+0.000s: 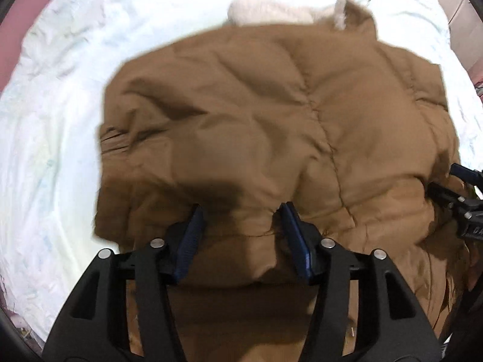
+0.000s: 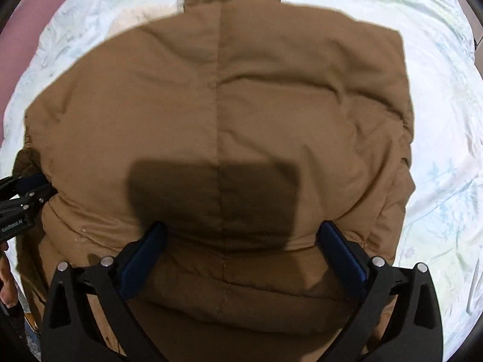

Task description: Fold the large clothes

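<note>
While a person works over the bed with a gripper in each hand, a large brown padded coat waits to be folded.

Coat: the brown coat (image 2: 223, 126) lies spread across the middle of the bed, collar toward the far edge and hem toward the near edge, a seam running down its centre.

Trim: a cream fleece lining (image 1: 265, 10) shows at the collar end in the left wrist view.

Bed: a pale, creased bedsheet (image 2: 437, 166) carries the coat and shows on both sides of it.

Left gripper: the left gripper (image 1: 241, 226) has its blue pads on either side of a bunched ridge of coat fabric near the hem; the jaws stand only partly closed, and whether they actually pinch the cloth cannot be told.

Right gripper: the right gripper (image 2: 241, 247) hangs over the lower middle of the coat with its jaws spread wide and nothing between them, its shadow falling on the fabric.

Step in hand, as judged: taking hold of the near hem at two points ahead of a fold toward the collar.

Doing it well: both grips should likely bite through every padded layer, sit evenly on each side of the centre seam, and lift together so the bulky fabric turns over flat instead of twisting.
</note>
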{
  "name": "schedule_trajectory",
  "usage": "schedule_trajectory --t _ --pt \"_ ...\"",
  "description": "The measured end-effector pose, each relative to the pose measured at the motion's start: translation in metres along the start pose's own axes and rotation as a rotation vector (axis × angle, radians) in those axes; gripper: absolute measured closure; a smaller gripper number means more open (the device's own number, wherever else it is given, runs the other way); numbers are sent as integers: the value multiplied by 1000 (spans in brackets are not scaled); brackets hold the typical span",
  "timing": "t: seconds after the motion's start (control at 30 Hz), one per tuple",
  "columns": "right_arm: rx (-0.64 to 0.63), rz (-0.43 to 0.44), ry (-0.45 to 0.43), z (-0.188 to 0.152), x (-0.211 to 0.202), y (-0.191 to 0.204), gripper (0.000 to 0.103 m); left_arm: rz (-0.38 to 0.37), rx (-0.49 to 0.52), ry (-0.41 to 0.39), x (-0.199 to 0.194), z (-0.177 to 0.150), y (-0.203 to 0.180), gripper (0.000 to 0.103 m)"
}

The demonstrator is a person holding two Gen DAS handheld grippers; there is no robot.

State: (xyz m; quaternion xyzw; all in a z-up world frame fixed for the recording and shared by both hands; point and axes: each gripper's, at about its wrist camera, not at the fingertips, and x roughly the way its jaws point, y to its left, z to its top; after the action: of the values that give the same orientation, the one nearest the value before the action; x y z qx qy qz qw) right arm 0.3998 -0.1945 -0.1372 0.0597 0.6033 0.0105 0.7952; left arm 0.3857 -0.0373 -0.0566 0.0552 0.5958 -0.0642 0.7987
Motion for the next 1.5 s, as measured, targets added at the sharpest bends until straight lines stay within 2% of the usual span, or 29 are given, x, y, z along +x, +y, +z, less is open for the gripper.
schedule_trajectory --t 0.07,0.1,0.2,0.33,0.43,0.5,0.57,0.63,0.67,0.7,0.77,0.87,0.93,1.0,1.13,1.23,1.33,1.4,1.5 --pt "10 -6 -53 -14 -21 -3 2 -9 1 -38 -19 -20 -5 42" --pt "18 -19 -89 -22 -33 -7 2 -17 -7 -57 -31 -36 -2 32" --pt "62 -55 -258 -60 -80 -11 2 -53 -37 -148 -68 -85 3 22" --pt "49 -76 -368 -110 -113 -5 2 -44 -81 -263 -115 -138 30 5" --pt "31 -116 -438 -160 -127 -1 2 -71 -94 -301 -124 -175 43 3" --pt "32 -125 -473 -172 -132 1 2 -70 -103 -328 -138 -210 53 3" --pt "18 -140 -535 -200 -146 2 2 -63 -105 -356 -149 -239 58 3" --pt "-4 -186 -592 -215 -163 3 2 -62 -98 -377 -150 -256 54 3" --pt "-6 -199 -615 -224 -168 5 2 -63 -97 -380 -146 -255 51 3" --pt "-4 -190 -631 -232 -171 5 2 -64 -96 -381 -145 -261 52 3" --pt "-20 -119 -618 -245 -170 2 2 -60 -103 -378 -146 -275 59 3" --pt "-16 -62 -515 -251 -149 -1 2 -88 -133 -380 -148 -292 63 3" --pt "20 -25 -516 -262 -148 -6 2 -86 -143 -416 -150 -297 61 3" --pt "36 -13 -532 -270 -148 -8 2 -50 -154 -450 -154 -303 60 3" --pt "32 -75 -571 -278 -161 -10 2 -20 -160 -492 -167 -310 62 3" --pt "40 -130 -637 -287 -178 -13 2 -52 -145 -491 -174 -316 62 3" --pt "59 -227 -682 -299 -187 -16 2 -86 -126 -520 -180 -325 61 3" --pt "68 -245 -666 -307 -186 -20 2 -53 -117 -529 -179 -332 59 3" --pt "78 -265 -643 -321 -184 -27 2 12 -100 -498 -170 -339 56 3"
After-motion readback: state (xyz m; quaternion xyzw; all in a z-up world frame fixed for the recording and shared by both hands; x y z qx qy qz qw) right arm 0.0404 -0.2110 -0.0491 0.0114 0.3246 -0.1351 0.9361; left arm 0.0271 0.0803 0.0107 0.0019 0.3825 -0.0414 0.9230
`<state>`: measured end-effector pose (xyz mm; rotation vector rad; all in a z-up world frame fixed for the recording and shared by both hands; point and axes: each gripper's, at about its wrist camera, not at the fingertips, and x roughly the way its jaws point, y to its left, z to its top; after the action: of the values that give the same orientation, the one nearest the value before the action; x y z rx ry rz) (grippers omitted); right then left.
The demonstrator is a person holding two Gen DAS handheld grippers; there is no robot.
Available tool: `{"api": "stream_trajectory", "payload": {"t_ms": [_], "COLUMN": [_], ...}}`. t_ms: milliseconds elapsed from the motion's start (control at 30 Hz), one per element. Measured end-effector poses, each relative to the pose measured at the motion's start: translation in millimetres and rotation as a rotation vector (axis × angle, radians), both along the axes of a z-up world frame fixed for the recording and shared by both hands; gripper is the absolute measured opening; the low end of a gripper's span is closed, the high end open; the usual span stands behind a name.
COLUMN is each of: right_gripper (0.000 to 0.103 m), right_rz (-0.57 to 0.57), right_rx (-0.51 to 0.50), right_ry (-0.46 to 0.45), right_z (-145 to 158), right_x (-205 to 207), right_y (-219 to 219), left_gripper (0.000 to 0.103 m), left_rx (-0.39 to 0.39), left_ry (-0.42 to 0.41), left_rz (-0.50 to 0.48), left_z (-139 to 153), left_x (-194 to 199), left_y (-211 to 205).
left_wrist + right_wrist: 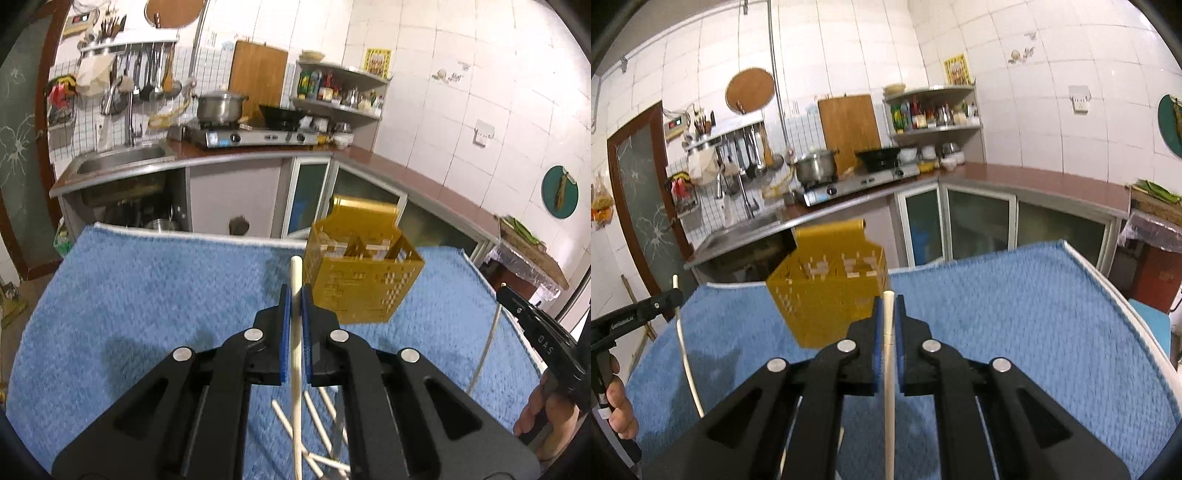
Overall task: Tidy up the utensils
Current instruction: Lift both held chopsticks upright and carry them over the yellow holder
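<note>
Chopstick (pixel 295 332) clamped in left hand-held gripper (pixel 294 295); second chopstick (pixel 888 350) in right hand-held gripper (pixel 888 306).
Yellow utensil basket (pixel 364 280) stands beyond on blue towel (pixel 147 295).

Blue towel (pixel 147 314) covering the table: looped cloth, rough, matt. Yellow utensil basket (pixel 364 280) near the far edge: perforated plastic, showing a slight sheen. Chopstick (pixel 296 332) sitting in the left gripper (pixel 295 295): smooth, pale, matt; material cannot be told. Same finish on the chopstick (pixel 889 354) in the right gripper (pixel 889 306). Gripper bodies looking like matt black plastic, with blue pads (pixel 283 332) and shiny metal pins (pixel 254 334).
</note>
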<state>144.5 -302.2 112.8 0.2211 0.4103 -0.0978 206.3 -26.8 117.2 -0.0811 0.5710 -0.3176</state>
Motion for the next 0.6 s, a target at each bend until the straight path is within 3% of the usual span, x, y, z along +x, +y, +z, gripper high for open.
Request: {"api": "stream_trajectory", "payload": {"t_ms": [300, 600], "right_gripper": [0.006, 0.006], "right_rz": [0.014, 0.060], "right_rx": [-0.055, -0.043], "right_ry": [-0.148, -0.235], "right_z": [59.4, 132.0], "right_x": [27.9, 76.5], "right_y": [2.9, -1.3], "left_gripper": [0.005, 0.005], "left_rx": [-0.028, -0.098], "left_ry": [-0.103, -0.212], "left_rz": [-0.027, -0.031], "left_z": [47.7, 119.7], "left_x": [21.8, 70.4], "left_y": [-21.4, -43.8]}}
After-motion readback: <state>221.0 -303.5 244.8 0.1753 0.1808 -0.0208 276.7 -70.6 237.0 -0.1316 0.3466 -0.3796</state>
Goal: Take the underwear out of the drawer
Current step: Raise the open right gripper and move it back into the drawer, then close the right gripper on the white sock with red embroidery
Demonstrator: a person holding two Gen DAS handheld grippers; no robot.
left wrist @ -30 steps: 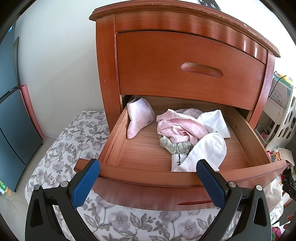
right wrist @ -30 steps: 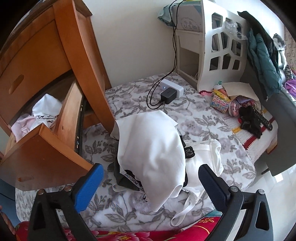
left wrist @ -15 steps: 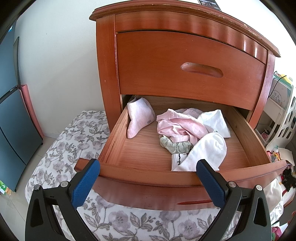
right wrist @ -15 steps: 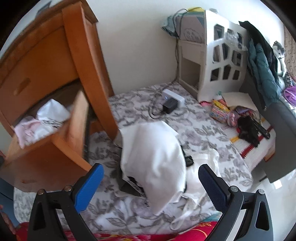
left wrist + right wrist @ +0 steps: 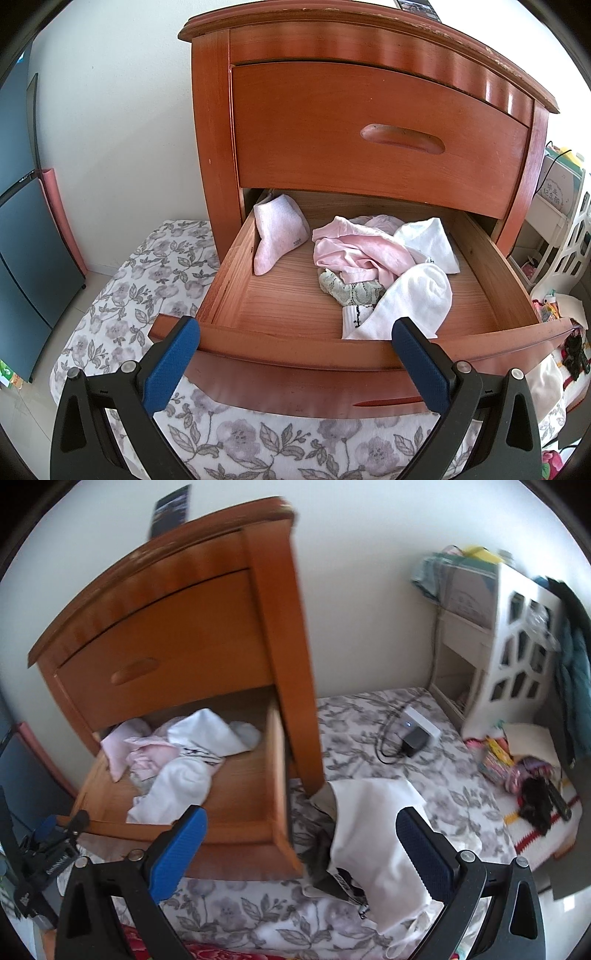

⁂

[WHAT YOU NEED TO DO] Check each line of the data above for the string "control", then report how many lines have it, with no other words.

[OUTPUT OF THE TASK] 2